Case Study · SanctSound OC01 · Ocean Sentinel

The model was right.
The label was wrong.

Ocean Sentinel's acoustic CNN flagged 10 chunks from a NOAA SanctSound recording as vessel passage. The dataset said ambient. Six independent methods confirmed: the AI was right.
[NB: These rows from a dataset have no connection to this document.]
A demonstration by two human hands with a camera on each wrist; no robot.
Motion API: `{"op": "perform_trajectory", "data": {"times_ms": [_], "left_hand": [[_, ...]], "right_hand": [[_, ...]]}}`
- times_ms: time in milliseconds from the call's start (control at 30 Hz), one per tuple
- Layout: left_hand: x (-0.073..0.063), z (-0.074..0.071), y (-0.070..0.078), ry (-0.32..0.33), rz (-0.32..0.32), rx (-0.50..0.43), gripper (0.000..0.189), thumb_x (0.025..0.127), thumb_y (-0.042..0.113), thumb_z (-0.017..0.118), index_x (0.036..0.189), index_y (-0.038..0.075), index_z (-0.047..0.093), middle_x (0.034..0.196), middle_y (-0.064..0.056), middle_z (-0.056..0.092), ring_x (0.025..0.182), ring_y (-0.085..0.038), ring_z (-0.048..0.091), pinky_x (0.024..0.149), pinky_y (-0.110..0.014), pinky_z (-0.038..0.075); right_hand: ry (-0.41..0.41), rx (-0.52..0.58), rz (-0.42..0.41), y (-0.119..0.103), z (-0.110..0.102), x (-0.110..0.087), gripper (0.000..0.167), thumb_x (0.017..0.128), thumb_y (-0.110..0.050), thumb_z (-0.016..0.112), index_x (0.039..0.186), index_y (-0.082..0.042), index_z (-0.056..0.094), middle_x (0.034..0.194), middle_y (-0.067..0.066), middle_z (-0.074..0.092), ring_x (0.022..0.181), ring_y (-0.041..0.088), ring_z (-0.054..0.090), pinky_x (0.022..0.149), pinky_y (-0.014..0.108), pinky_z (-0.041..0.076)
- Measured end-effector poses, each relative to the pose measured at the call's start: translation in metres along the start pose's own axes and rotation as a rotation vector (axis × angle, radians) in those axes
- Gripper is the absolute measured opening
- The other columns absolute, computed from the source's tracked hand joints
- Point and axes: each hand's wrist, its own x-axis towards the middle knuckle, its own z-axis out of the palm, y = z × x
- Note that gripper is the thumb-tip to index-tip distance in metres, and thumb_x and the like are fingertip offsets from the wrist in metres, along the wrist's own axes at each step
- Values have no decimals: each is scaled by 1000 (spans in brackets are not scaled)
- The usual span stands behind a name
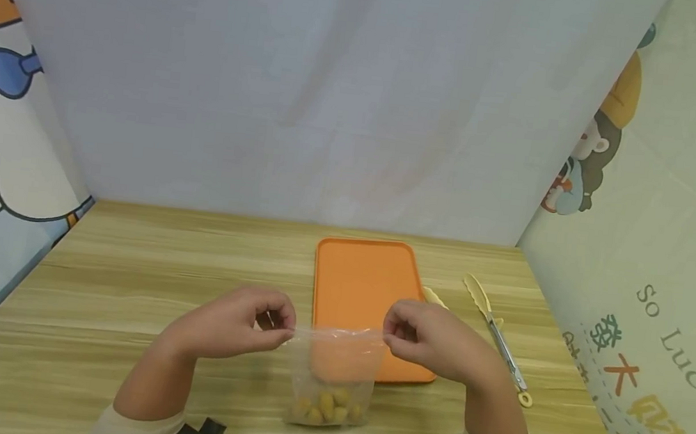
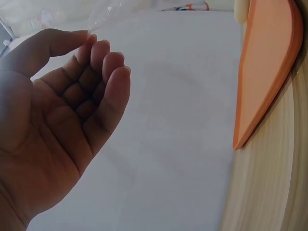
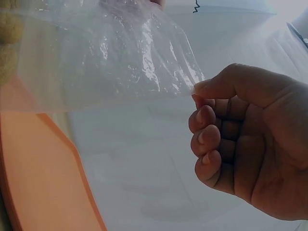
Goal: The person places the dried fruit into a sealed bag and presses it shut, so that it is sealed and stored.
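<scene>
A clear plastic bag (image 1: 336, 366) hangs upright between the two hands, in front of the orange tray. Several small yellow-brown lumps (image 1: 326, 405) lie in its bottom; their kind is hard to tell. At the bag's top left corner my left hand (image 1: 250, 323) pinches the edge between thumb and forefinger. The opposite top corner is pinched by my right hand (image 1: 431, 337) in the same way. In the right wrist view the bag (image 3: 130, 57) stretches sideways from the fingertips, wrinkled near its top edge. Only a small piece of the bag (image 2: 108, 14) shows in the left wrist view.
Behind the bag an orange tray (image 1: 367, 275) lies on the wood-grain table (image 1: 207, 245). To its right are tongs (image 1: 500, 336) with cream tips and metal arms. Another cream-coloured item (image 1: 434, 297) pokes out beside the tray, partly hidden by the right hand.
</scene>
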Motion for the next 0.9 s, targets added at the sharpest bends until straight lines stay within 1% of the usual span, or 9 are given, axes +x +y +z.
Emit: {"op": "perform_trajectory", "data": {"times_ms": [167,333,467,667,800,900], "left_hand": [[0,6,1,25,24,34,8,98,26,62,93,20,63,86,10,61,79,-6,59,73,-24,53],[-1,12,1,33,67,64,7,98,25,61,93,21,62,86,12,60,80,-4,60,74,-24,53],[-1,14,3,35,85,80,7,99,24,61,93,21,62,86,13,60,80,-3,59,74,-23,53],[3,18,6,31,85,47,5,98,20,62,93,18,62,87,11,60,80,-4,59,74,-24,54],[7,21,6,34,107,21,5,96,19,62,92,17,62,87,9,60,81,-5,60,75,-24,55],[8,23,6,43,120,20,5,97,19,62,92,18,61,85,10,59,81,-5,60,75,-24,55]], "right_hand": [[-7,-13,4,3,0,-3,8,95,-16,61,90,-22,59,75,-11,52,65,4,47,58,22,46],[-15,-15,-25,4,0,-6,9,95,-15,61,88,-19,60,74,-10,51,65,4,45,58,22,44],[-23,-8,-21,5,-1,-8,9,95,-14,60,88,-19,60,73,-10,50,64,4,45,57,22,43],[-22,13,-43,8,0,-9,9,96,-15,60,91,-23,59,78,-11,53,69,5,49,60,22,46],[-37,46,-55,8,2,-7,6,98,-19,60,93,-23,60,80,-11,55,70,6,50,62,23,48],[-36,53,-57,6,2,-6,6,98,-19,60,93,-23,61,80,-11,55,69,6,49,61,23,47]]}}
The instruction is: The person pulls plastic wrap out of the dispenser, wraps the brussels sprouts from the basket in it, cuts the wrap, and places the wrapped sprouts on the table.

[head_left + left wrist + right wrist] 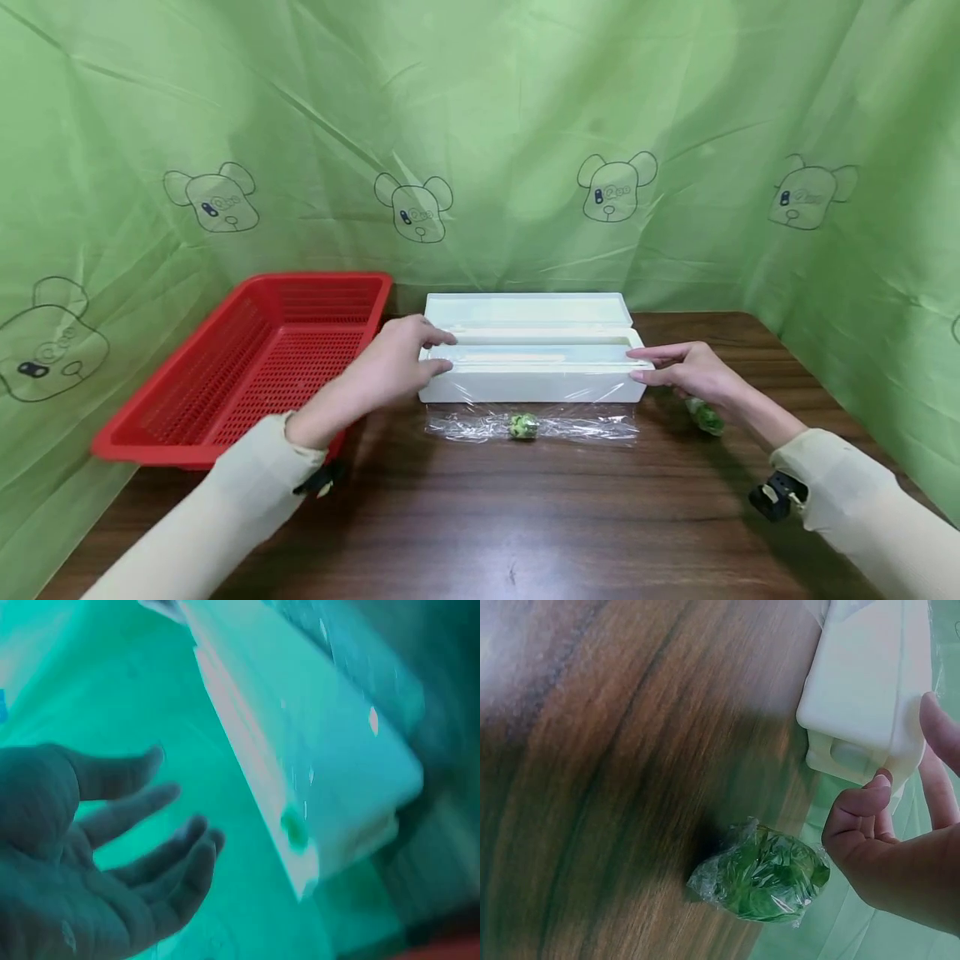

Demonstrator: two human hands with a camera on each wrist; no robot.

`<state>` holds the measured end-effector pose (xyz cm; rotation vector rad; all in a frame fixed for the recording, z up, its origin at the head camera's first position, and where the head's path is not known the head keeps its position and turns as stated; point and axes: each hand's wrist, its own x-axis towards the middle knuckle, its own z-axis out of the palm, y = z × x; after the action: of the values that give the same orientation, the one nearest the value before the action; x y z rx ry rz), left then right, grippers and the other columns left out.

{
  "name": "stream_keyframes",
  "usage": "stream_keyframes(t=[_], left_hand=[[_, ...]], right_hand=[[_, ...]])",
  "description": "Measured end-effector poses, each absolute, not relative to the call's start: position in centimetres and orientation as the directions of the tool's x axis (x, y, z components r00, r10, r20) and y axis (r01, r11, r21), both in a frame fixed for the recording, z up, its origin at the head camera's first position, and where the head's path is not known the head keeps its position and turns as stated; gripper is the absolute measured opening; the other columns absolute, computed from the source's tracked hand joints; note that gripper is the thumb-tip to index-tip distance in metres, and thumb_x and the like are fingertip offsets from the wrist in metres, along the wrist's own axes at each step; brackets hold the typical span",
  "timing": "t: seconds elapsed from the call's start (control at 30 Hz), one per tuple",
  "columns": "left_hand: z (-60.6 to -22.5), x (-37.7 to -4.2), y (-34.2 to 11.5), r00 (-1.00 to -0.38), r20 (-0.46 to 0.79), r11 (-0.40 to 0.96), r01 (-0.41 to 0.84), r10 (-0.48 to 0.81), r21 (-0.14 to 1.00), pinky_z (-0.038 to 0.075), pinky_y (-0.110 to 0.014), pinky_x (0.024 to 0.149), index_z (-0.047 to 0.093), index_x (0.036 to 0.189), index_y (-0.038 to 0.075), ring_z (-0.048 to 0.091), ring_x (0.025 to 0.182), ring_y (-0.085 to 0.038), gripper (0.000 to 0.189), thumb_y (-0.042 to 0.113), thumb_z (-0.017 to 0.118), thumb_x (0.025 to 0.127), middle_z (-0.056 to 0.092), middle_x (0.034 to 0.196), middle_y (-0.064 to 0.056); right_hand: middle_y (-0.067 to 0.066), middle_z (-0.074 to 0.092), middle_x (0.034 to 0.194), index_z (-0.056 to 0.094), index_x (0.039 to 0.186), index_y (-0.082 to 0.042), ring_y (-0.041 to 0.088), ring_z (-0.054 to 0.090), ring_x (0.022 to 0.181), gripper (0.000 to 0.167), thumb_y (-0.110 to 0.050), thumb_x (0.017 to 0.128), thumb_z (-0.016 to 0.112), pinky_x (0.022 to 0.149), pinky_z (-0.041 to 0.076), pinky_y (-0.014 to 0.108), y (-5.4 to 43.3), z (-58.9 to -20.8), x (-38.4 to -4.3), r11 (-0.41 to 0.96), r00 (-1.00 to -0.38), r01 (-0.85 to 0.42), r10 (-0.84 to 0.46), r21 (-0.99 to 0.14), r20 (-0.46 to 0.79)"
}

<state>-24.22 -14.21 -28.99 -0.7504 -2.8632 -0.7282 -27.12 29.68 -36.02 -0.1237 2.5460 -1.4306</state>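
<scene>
A long white cling film dispenser point(528, 387) stands with its lid point(528, 310) raised. Clear film point(577, 423) hangs from its front onto the table, with a small green vegetable point(523, 426) lying on it. My left hand point(401, 354) is at the dispenser's left end, its fingers parted and slightly bent, holding nothing. At the opposite end, the index finger and thumb of my right hand point(693, 371) reach straight to the top front edge. That hand's other fingers are bent in the right wrist view. A film-wrapped green leafy bundle point(769, 874) lies below the right hand.
To the left sits a red plastic basket point(258, 454) with perforated walls. The brown wooden table point(510, 525) extends in front of the dispenser. Green cloth point(510, 100) printed with bear faces encloses the back and sides.
</scene>
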Motion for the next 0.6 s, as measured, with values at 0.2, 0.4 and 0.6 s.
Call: stream_keyframes(t=[0.2,0.4,0.6], left_hand=[[-32.2,-22.4,-13.5,-0.902,0.335,0.758,0.415,0.273,0.503,0.052,-0.05,0.094,0.076,0.125,0.001,0.064,0.11,-0.037,0.035,0.006,0.081,0.091,0.067,0.118,-0.019],[-34.2,-22.9,-13.5,-0.91,0.393,0.757,0.349,0.132,0.553,0.051,-0.05,0.095,0.077,0.121,0.0,0.062,0.113,-0.037,0.03,0.004,0.08,0.091,0.065,0.12,-0.021],[-35.2,-23.4,-13.4,-0.922,0.379,0.783,0.295,0.082,0.548,0.049,-0.052,0.095,0.08,0.115,0.004,0.058,0.117,-0.038,0.025,0.005,0.08,0.091,0.064,0.123,-0.019]], right_hand=[[0.014,0.057,0.128,0.067,0.142,-0.007,0.007,0.031,0.057,0.06,-0.027,0.089,0.087,0.049,0.033,0.026,29.3,-35.8,-26.8,0.503,-0.976,0.032,-0.172,-0.864,-0.136],[0.017,0.054,0.13,0.066,0.142,-0.007,0.007,0.028,0.055,0.06,-0.026,0.089,0.087,0.049,0.032,0.026,29.2,-35.9,-26.9,0.497,-0.978,0.021,-0.168,-0.867,-0.12],[0.021,0.055,0.129,0.068,0.14,-0.005,0.007,0.031,0.058,0.059,-0.026,0.089,0.087,0.051,0.033,0.027,29.0,-36.3,-26.6,0.505,-0.986,-0.025,-0.157,-0.863,-0.063]])
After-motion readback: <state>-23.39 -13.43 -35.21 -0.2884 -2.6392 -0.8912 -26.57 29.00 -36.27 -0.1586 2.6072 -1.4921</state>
See live detections Part II: 560 mislabels at scale

Real accuracy after label correction

Mislabeled chunks surfaced by CNN

AIS vessels in range that day

Independent verification methods

HOW IT UNFOLDED

Three steps from anomaly to proof.

01

Miss analysis surfaced a cluster

Running the full v6 validation set (1,145 samples) through the production CNN revealed 16 misses out of 1,112 clean samples — 98.6% accuracy. But 10 of those 16 came from a single source: SanctSound OC01. All in the same direction: model said ship, label said ambient. A random failure mode scatters. This clustered.

02

Every miss traced to one recording

All 10 flagged chunks came from a single 6-hour FLAC file recorded at Olympic Coast on 2019-03-09, in two tight windows at 12:14 UTC and 12:33–12:44 UTC. Acoustic features on the mislabeled chunks showed peak frequency at 39 Hz (engine band), spectral flatness of 0.17 (tonal, not broadband), and engine-band energy elevated by +2.8 dB. These are vessel acoustics, not background noise.

03

AIS named the ship

GFW vessel tracking was queried for OC01 (48.40°N, 124.70°W) on that day. 38 vessels were broadcasting AIS within 50 km. At ≤ 10 km during the suspect 12:00–13:00 UTC window: JOSCO HUIZHOU — a cargo vessel flying Hong Kong flag, present at 12:00 UTC, exactly when our CNN flagged the signature. OC01 sits at the western mouth of the Strait of Juan de Fuca, one of the world's busiest shipping corridors.

ACOUSTIC FEATURES

The signature that doesn't lie.

Three acoustic features extracted from each chunk. The mislabeled chunks consistently match known vessel acoustics — not the ambient profile of the rest of the OC01 recording.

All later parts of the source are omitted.